7. How did your pet fill out its bracket?

I asked Mac to come over because I wanted to help him fill out his bracket. I had done a lot of research this year, and I had a couple of hunches (including Maryland losing in the first round), and I *really* wanted Mac to win. He came over with some other friends and we were talking shit and suddenly the war started. We all watched the TV for a little while and couldn’t really look at the brackets.

Mac should be *kicking* himself now.

Once I realized that I couldn’t do anything for Mac I decided to enter my dog. That might sound disrespectful to Mac, but I think he sort of considers me his pet bulldog as well, so it all works out. I tried really hard to pick good stuff for Kije, because I really wanted him to win. It was less Kije’s pool than my homage to Kije, and what his pool would have been if he had been a guy and knew basketball and, y’know, wasn’t dead.

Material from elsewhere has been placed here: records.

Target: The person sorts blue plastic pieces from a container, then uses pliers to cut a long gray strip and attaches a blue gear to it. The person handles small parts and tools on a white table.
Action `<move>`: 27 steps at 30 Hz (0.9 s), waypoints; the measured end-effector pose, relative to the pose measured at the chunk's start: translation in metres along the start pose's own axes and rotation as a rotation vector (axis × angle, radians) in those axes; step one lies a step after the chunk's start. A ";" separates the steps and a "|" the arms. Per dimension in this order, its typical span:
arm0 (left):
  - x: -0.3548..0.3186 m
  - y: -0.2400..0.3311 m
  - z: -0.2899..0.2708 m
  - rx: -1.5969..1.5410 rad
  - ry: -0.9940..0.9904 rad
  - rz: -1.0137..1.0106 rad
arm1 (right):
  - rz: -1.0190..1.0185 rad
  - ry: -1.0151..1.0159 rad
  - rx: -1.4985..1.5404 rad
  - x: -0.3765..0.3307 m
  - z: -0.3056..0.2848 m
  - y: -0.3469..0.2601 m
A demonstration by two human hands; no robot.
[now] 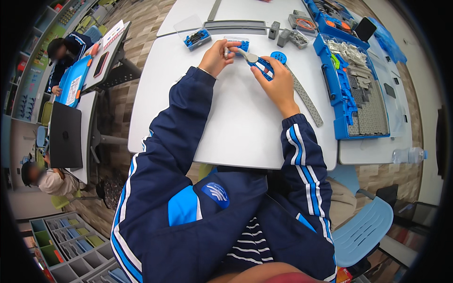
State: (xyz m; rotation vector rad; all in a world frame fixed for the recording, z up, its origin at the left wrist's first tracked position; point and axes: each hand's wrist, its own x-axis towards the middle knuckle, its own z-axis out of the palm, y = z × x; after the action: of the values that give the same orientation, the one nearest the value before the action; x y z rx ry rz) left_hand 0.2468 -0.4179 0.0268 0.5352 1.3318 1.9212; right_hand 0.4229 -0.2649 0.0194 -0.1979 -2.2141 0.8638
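Over the white table (226,118), both hands are raised near its far part. My right hand (279,85) is closed around a small building-kit assembly with a light grey rounded piece (252,58) and blue beams (265,62). My left hand (216,59) is closed, its fingertips pinching a small light grey part (226,52) beside the grey end of the assembly. Whether the two touch, I cannot tell. Just beyond my right hand lies a blue perforated wheel (279,57). A long grey perforated beam (306,96) runs along the right of that hand.
Small clear boxes of blue parts (197,39) stand at the back, near grey blocks (274,30). To the right sits a blue case (333,89) full of grey and white parts. A bottle (409,155) lies farther right. Two people sit at left tables with a laptop (66,136).
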 end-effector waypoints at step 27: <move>-0.031 -0.001 0.012 0.323 -0.042 0.115 | -0.107 -0.116 -0.073 -0.005 -0.009 -0.017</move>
State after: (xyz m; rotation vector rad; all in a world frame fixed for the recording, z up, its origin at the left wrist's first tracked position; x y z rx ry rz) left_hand 0.2754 -0.4338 0.0320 0.8223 1.6258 1.7812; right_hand 0.4345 -0.2744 0.0319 -0.0643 -2.3426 0.7539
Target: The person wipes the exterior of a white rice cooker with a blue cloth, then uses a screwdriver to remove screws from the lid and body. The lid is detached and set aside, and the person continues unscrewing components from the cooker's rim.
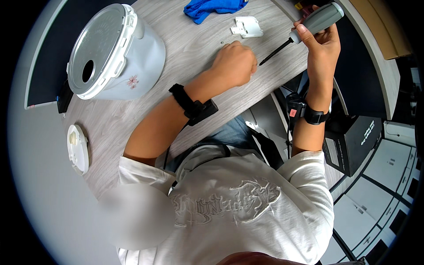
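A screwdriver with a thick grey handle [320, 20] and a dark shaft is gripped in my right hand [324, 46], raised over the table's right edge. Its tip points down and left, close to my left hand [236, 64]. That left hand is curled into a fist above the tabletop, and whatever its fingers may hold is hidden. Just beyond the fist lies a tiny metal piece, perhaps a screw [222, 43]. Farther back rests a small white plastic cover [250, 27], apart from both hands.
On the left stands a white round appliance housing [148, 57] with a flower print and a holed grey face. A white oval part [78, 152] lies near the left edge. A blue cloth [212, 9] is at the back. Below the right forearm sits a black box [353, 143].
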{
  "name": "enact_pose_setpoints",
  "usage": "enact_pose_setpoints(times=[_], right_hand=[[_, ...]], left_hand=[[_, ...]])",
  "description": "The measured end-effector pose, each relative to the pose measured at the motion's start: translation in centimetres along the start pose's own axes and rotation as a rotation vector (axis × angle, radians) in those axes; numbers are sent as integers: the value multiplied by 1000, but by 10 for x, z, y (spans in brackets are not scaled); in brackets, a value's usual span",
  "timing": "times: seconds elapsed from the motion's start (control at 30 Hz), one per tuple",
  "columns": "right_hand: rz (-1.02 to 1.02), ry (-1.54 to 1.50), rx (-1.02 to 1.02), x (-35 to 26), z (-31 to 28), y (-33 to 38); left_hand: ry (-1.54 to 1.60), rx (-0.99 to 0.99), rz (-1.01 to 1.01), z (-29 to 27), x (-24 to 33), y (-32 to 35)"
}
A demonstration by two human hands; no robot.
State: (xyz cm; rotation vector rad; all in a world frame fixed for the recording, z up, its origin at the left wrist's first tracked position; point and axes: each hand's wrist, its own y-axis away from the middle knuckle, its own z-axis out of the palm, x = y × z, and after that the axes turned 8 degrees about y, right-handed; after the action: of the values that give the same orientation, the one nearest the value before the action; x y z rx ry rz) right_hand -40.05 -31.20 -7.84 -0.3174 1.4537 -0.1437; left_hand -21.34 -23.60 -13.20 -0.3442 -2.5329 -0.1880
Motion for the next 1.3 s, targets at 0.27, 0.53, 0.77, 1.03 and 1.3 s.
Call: enact_pose_setpoints(times=[0.27,0.53,0.77,1.03,1.3], right_hand=[[-127,155,-29,20,-5,-3],[-204,189,-84,19,10,-9],[-103,110,-345,-1,84,-5],[36,469,-681,22,181,-6],[53,832,-772,67,232,-19]], left_hand=[[-1,-27,-23,-4,2,2],[105,104,17,-31,2,36],[115,200,-9,-78,11,107],[133,406,-44,-119,10,184],[189,721,-94,-149,10,226]])
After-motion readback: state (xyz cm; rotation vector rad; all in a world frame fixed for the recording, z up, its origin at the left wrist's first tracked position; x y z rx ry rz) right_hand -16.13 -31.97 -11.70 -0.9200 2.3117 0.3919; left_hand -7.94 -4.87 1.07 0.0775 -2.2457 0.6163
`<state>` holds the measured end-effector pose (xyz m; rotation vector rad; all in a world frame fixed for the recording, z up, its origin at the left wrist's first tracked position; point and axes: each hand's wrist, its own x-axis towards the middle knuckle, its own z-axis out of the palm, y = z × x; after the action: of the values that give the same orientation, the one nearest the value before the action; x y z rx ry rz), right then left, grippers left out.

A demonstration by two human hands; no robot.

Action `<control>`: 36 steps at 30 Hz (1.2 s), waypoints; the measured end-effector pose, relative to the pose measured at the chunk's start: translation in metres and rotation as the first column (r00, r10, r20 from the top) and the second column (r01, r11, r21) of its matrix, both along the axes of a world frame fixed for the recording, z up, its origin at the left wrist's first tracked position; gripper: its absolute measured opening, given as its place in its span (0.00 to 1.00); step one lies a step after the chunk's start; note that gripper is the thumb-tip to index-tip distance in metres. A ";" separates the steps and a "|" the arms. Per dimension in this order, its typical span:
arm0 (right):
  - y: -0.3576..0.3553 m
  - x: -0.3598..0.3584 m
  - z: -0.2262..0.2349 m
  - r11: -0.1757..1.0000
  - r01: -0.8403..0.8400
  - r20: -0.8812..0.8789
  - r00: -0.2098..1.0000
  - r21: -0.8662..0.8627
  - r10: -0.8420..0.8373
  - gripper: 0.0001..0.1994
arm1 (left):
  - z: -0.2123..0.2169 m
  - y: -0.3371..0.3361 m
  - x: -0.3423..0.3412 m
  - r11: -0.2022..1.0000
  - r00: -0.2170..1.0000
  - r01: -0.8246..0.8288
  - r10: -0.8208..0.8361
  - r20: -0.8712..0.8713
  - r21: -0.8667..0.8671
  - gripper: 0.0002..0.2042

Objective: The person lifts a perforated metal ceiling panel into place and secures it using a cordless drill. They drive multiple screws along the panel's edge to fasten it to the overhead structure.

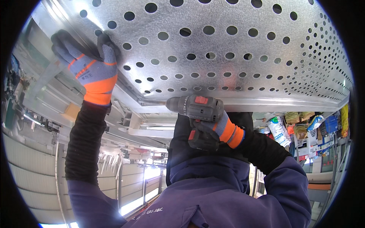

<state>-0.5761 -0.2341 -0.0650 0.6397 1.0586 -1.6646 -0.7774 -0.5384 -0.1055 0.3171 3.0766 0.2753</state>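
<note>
A large perforated sheet-metal panel (213, 49) with rows of round holes fills the upper part of the head view. At its left border, my left hand (85, 64), in a grey-and-orange work glove, grips the folded edge, fingers on the outer side and thumb near the holes. My right hand (222, 131), gloved alike, is wrapped round the handle of a black cordless drill (195, 106) with red parts. The drill points left. Its long thin bit (152, 102) reaches to the corner where the panel's left and near edges meet; whether the tip touches metal I cannot tell.
Pale metal frame bars (148, 132) run along the panel's near and left sides. On the right, bags and packages (279, 131) are piled by a blue container (332, 123). A ribbed wall (34, 167) with bright windows lies at the lower left.
</note>
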 end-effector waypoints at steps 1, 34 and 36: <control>0.000 0.000 0.000 1.000 0.009 -0.004 1.000 0.002 -0.009 0.30 | 0.001 0.000 0.000 1.000 1.000 -0.001 0.001 0.004 -0.001 0.44; 0.000 -0.006 0.000 0.996 -0.088 -0.132 0.987 0.023 0.090 0.27 | -0.005 -0.015 -0.001 0.999 0.999 0.052 -0.052 0.009 0.016 0.47; 0.000 -0.006 0.000 0.998 -0.064 -0.115 0.991 0.007 0.064 0.26 | -0.005 -0.015 -0.001 0.999 0.999 0.045 -0.045 0.016 0.011 0.47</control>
<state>-0.5825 -0.2346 -0.0650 0.5112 1.1526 -1.6606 -0.7785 -0.5530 -0.1103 0.3825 3.0489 0.2911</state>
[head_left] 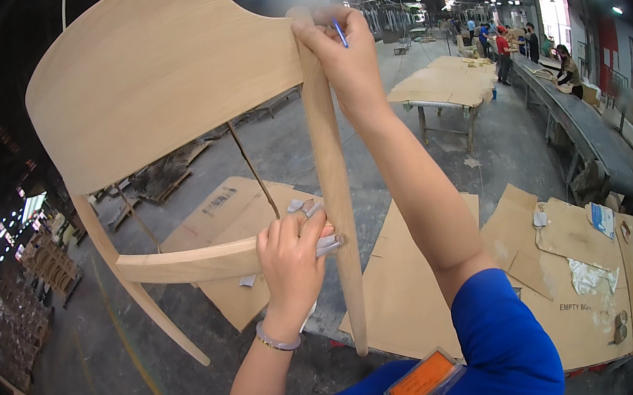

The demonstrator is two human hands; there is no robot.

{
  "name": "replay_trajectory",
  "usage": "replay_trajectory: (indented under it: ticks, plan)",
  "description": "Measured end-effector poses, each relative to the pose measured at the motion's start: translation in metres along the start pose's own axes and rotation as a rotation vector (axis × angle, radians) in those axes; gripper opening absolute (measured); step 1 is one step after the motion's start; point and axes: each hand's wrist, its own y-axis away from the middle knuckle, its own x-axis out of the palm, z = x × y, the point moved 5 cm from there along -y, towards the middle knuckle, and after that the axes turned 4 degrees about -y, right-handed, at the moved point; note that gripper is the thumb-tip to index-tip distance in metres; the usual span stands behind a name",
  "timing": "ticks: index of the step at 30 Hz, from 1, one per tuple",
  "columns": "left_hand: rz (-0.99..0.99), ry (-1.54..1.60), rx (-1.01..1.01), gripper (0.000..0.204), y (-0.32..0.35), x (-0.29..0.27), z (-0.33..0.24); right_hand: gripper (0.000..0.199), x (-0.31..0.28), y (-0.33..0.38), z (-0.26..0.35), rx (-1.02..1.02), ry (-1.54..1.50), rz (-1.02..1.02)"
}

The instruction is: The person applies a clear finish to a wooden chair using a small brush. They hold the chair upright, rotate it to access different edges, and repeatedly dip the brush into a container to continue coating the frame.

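While the wooden chair frame (163,82) is held aloft in the head view, its curved backrest panel fills the upper left and its pale legs point down toward the concrete floor (287,146). Right hand (343,58): raised at the top of the nearer upright leg (334,195), fingers closed round the leg's upper end where it meets the backrest, with a blue pen (341,33) pinched between them. Left hand (291,267): lower down, fingers curled over the horizontal side rail (191,263) just where it joins that same leg, pressing a small pale pad or cloth (325,242) against the joint; a bracelet (276,340) sits on the wrist. Judged from this grip, the step in hand is the finishing or checking of the rail-to-leg joint, the right hand steadying the frame while the left works the surface. A following move would call for the upper grip to remain firm, since the frame hangs free of any support, and for the pad to be kept flat on the joint. Flattened cardboard sheets (404,281) lie on the floor beneath; a desk (444,83) covered with cardboard stands well apart at upper right, where other people (503,51) work along a long bench.
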Motion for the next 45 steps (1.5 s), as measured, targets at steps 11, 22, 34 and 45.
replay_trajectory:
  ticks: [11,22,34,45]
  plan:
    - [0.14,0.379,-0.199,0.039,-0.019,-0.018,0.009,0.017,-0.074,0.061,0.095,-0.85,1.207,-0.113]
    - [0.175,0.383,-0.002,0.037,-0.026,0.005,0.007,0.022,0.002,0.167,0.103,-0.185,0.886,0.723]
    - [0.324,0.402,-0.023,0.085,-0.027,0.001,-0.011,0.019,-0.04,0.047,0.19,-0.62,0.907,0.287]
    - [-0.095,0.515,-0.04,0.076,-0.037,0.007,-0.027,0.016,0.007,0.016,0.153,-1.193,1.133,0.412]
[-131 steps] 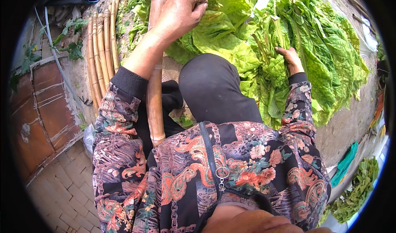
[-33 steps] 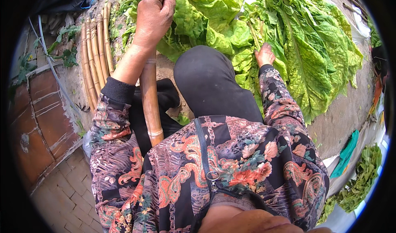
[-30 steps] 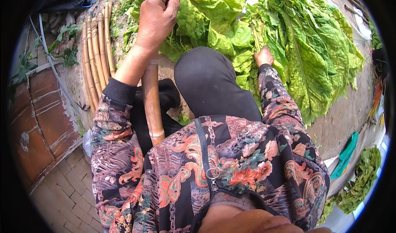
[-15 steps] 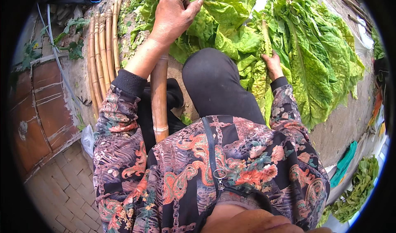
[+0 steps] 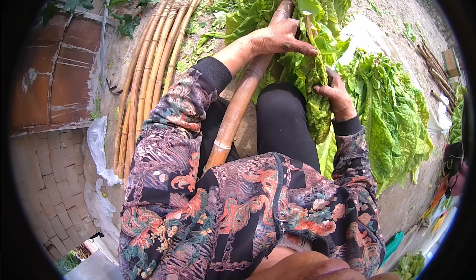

8. What is your pet’s favorite food?

Pepperidge Farm Raisin Bread, but that’s like asking Madonna what her favorite sexual position is. Kije wouldn’t eat lettuce, but he liked everything else. He would *chew* lettuce, certainly, but then let it drop out of his mouth like gum when he was done. He loved broccoli, he loved red bell peppers, and he had a fondness for cooked meat of any kind. He liked melons and he really liked grapes. But man, he loved bread.

We would put a loaf of bread on top of the refrigerator and leave. We would come home and Kije would be hiding in our bedroom, even though he *really* had to go outside, and in the middle of the kitchen floor there would be a plastic bag that had been surgically opened with one canine tooth running the length of the top without a single crumb of bread still existing in the bag.

9. What will your pet do with the prize money once it wins?

No-one anthropomorphizes their animals more than my family does. But when Kije died, he did it on September 17, 2001, and we all had the sense that he had waited until he wouldn’t hurt any of us when he went. We were all so worried about the thousands of people who had just died on 9-11 that he could just slip away without us weeping and wailing. My brother Steve (who had to bring him in to the vet because my mom, naturally, was in Eastern Europe) dropped us an email saying

“So many people have lost so much this week. Walking away from Kije’s still form, I couldn’t imagine the pain others must be feeling. Let’s all imagine that Kije is romping on a new, green field in Manhattan with 5,000 new friends.”

So I think if Kije won any money, he would probably want us to blow it on a bottle of wine (a cheap bottle at this point). Or probably, he would want us to buy a loaf of bread and eat it with my mom.

10. Have you seen your pet exhibit any new behavior since it entered the Pool?

He’s actually not been doing much since he died. We have his ashes, and the last time I saw them they were, no kidding, on Ian’s nightstand right next to his bed. It’s just a box, it isn’t a creepy urn or anything. But still, that’s weird, right?

11. Does your pet have anything he or she would like to say to the other pets in the Pool, or to the Pool at large?

The two questions Kije normally asked of everyone were the following, and in this order;

“Are you going to eat that?”

and

“Can I have it?

The two answers he expected, despite years and years of getting the opposite, were ‘no’ and ‘yes’, in that order. I have to assume that he would ask the other pets on the list the same thing. The advice I think he would give the pets from the great beyond? “Life is short. Don’t chew, just swallow.”